The damage described suggest that flow induced resonance is occurring at a lower velocity than predicted by the vendors calculation. Could be a number of reasons including the actual construction

 

[hacksaw]

added mass does have an effect but more importantly you also have what are called subresonant behavior. This has more to do with the vortex shedding process. There is a dominant component of the vortex shedding process which is in the flow direction and occurs at roughly one half the strouhal frequency.

 

[hacksaw]

surely the manf has taken into account the added mass of the water "inside the tube", if not then you've got a mis-applied design.

 

[yamoffathoo]

The assumptions were:
1) flow is in vapour phase, droplets are gravimetrically separated from the vapour
2) peripheral tubes are under the most severe conditions because as the vapour penetrates into the tube bundle, a portion of it condenses, reducing its velocity, the remainder moves upward
3) the weight of the film condensate on tube surface per inch length is not included in equivalent tube weight

The effective weight of the tube per unit length is the sum of contained fluid, the metal (4.6 x more) and displaced fluid (6 x less).

 

[yamoffathoo]

Hacksaw, There is an operating history detail that might help - the coil flow was constant and a small fraction of what was needed for the steam load. The spray flow modulated as required to efficiently maintain saturation pressure of approximately 300 psig.

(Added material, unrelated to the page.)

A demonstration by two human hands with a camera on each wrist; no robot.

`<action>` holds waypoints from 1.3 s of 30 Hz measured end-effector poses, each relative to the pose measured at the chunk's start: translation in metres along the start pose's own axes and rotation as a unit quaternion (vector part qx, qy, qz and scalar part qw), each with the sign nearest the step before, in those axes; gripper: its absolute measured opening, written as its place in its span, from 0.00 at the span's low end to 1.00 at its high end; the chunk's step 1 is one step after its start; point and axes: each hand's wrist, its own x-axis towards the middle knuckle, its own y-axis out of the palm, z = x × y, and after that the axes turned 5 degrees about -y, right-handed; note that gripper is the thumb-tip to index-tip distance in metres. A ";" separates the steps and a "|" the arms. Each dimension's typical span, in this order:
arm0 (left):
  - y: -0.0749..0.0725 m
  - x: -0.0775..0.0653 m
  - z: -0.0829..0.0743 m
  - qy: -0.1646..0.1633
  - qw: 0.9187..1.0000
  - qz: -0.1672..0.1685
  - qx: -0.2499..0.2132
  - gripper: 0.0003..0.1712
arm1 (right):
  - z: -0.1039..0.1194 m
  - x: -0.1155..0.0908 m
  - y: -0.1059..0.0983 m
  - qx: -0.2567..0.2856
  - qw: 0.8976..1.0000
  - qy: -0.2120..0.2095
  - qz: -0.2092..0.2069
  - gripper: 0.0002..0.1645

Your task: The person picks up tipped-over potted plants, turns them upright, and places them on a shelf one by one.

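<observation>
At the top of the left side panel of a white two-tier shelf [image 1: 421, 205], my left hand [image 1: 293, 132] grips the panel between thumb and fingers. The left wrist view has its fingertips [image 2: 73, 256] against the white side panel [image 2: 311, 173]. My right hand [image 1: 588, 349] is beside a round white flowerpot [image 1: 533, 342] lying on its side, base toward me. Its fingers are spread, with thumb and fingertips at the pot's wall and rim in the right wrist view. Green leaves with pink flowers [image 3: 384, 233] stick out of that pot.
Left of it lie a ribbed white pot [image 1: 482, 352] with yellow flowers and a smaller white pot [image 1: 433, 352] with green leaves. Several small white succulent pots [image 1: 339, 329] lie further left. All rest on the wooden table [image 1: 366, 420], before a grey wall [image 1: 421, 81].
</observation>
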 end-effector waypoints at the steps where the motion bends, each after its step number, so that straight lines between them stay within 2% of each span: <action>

Rather than droplet entrainment, could the result be an extremely dry, high quality vapour that arrives, with high velocity at the inner cold coils, driving the vortex shedding frequency up to the first fundamental for the tube spans just in that area of the coils?

 

[hacksaw]

check the steam velocity without the spray, i.e. a worse case condition, that will set your design limit

 

[yamoffathoo]

Both spray and coils have been designed for the same maximum steam flow - I have no issue with either mode of operation, only continuous, simultaneous operation of both - which is not part of the design basis.

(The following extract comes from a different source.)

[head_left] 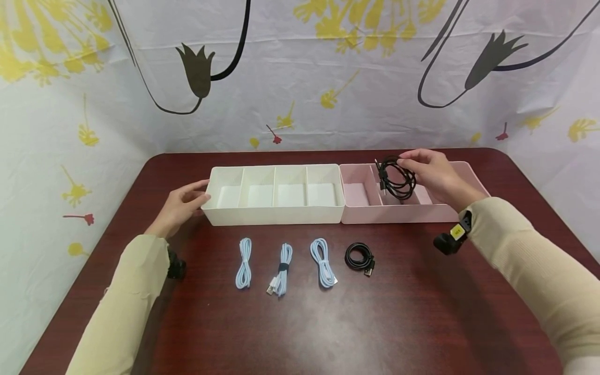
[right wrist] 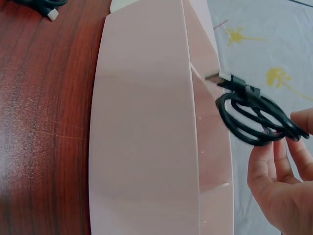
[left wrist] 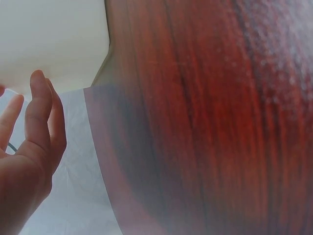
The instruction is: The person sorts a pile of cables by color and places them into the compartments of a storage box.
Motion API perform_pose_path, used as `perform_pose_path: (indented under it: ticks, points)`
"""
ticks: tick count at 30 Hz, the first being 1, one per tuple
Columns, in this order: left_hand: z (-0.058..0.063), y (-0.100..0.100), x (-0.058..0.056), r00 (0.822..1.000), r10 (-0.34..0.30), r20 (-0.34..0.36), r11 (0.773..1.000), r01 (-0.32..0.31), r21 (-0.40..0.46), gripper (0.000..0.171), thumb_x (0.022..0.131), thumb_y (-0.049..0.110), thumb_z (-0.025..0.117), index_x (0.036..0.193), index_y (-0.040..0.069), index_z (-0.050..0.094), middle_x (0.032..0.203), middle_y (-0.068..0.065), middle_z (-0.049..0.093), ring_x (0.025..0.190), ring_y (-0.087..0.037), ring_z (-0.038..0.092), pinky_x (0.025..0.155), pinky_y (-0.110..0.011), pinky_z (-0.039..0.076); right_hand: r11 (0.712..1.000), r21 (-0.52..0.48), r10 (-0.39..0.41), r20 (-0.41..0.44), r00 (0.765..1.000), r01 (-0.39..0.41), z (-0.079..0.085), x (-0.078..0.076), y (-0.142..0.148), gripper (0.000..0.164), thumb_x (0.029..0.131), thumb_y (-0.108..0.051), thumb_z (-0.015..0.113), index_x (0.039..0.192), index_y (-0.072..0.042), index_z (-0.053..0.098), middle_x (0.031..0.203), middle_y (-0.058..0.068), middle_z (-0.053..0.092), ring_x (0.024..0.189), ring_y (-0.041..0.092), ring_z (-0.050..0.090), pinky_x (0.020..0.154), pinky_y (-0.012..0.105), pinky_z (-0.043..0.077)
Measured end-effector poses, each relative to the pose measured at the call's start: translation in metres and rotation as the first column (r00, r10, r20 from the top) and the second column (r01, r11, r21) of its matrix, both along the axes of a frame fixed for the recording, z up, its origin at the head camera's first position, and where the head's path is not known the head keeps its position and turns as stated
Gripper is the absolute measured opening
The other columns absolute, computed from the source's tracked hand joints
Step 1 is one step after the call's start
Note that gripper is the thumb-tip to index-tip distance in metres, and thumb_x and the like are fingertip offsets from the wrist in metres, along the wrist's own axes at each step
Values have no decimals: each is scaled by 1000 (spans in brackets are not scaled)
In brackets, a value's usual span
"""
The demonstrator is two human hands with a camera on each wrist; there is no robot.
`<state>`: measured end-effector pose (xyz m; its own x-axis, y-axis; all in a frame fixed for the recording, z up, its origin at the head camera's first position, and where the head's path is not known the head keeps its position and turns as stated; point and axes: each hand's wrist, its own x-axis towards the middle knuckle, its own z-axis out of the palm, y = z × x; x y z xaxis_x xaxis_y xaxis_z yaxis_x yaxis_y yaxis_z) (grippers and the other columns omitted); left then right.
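Note:
My right hand pinches a coiled black USB cable between thumb and fingers, above the pink divided box. In the right wrist view the cable hangs from the fingertips with its metal plug pointing away from the hand. My left hand rests against the left end of the white divided box, its fingers extended along the wall. The left wrist view has this hand right at the box's corner. Both boxes stand end to end, and the white one's several compartments hold nothing.
Before the boxes lie three light blue bundled cables: one at left, one with a dark strap and one at right. Beside them is another coiled black cable. A patterned cloth hangs behind the dark red table.

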<state>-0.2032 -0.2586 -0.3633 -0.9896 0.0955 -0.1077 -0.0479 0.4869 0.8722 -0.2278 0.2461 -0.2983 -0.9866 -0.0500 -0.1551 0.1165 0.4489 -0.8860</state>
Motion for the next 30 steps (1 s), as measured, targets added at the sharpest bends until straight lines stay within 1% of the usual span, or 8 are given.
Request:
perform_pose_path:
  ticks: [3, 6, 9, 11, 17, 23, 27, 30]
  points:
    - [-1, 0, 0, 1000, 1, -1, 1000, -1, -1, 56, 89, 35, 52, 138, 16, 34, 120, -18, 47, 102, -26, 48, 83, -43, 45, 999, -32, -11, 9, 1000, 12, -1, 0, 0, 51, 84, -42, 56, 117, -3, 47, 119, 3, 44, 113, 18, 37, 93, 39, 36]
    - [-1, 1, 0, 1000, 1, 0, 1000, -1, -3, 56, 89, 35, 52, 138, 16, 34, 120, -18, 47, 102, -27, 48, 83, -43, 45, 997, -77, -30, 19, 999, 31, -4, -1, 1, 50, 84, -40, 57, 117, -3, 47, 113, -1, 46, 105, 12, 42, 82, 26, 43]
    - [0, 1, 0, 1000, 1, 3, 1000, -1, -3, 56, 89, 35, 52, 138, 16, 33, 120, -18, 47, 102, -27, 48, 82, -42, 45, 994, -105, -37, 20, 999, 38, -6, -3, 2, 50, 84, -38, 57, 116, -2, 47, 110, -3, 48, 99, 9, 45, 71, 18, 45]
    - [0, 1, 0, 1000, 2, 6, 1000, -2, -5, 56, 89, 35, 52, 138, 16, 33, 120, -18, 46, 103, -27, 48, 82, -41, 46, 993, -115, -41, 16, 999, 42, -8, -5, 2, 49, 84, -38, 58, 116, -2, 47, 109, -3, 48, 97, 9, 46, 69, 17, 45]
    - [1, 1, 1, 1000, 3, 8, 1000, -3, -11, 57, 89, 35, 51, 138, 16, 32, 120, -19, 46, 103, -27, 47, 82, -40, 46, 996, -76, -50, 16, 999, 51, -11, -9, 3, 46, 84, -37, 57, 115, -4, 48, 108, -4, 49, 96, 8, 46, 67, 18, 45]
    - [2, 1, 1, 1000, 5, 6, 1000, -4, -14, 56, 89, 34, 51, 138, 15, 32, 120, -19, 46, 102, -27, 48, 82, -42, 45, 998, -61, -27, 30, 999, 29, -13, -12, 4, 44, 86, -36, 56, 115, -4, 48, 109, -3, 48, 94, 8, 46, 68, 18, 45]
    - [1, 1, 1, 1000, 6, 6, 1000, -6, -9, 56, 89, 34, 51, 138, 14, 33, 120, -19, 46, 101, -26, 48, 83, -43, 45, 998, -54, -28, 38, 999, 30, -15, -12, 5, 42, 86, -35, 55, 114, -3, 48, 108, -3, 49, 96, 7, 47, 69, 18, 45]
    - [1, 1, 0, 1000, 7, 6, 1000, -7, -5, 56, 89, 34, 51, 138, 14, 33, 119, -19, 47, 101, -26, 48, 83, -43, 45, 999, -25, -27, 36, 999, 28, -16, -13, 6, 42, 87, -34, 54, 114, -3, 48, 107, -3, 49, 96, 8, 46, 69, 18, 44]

Perhaps having too much condensing capacity and really coarse controls could lead to transient coil flooding? Could this lead to a 'steam cracking' phenomenon where plumes of vapour rise between core tubes that are coated with a thick descendiing film of condensate and rapid collapse sends shock waves through the tube bundle?

 

[hacksaw]

far more is going on that FIV or vortex shedding, have your supplier check the case for simultaneous case

good luck

 

[yamoffathoo]

My 'supplier' wants to sell me replacement tube bundles - no help trying to solve this operating puzzle.

If I understood the mechanism, then I could set limits on acceptable leakage past spray and coil control valves in all the other condensers. Running on sprays with leaky coil flow or running on coils with leaky spray flow could cause the same fretting degradation.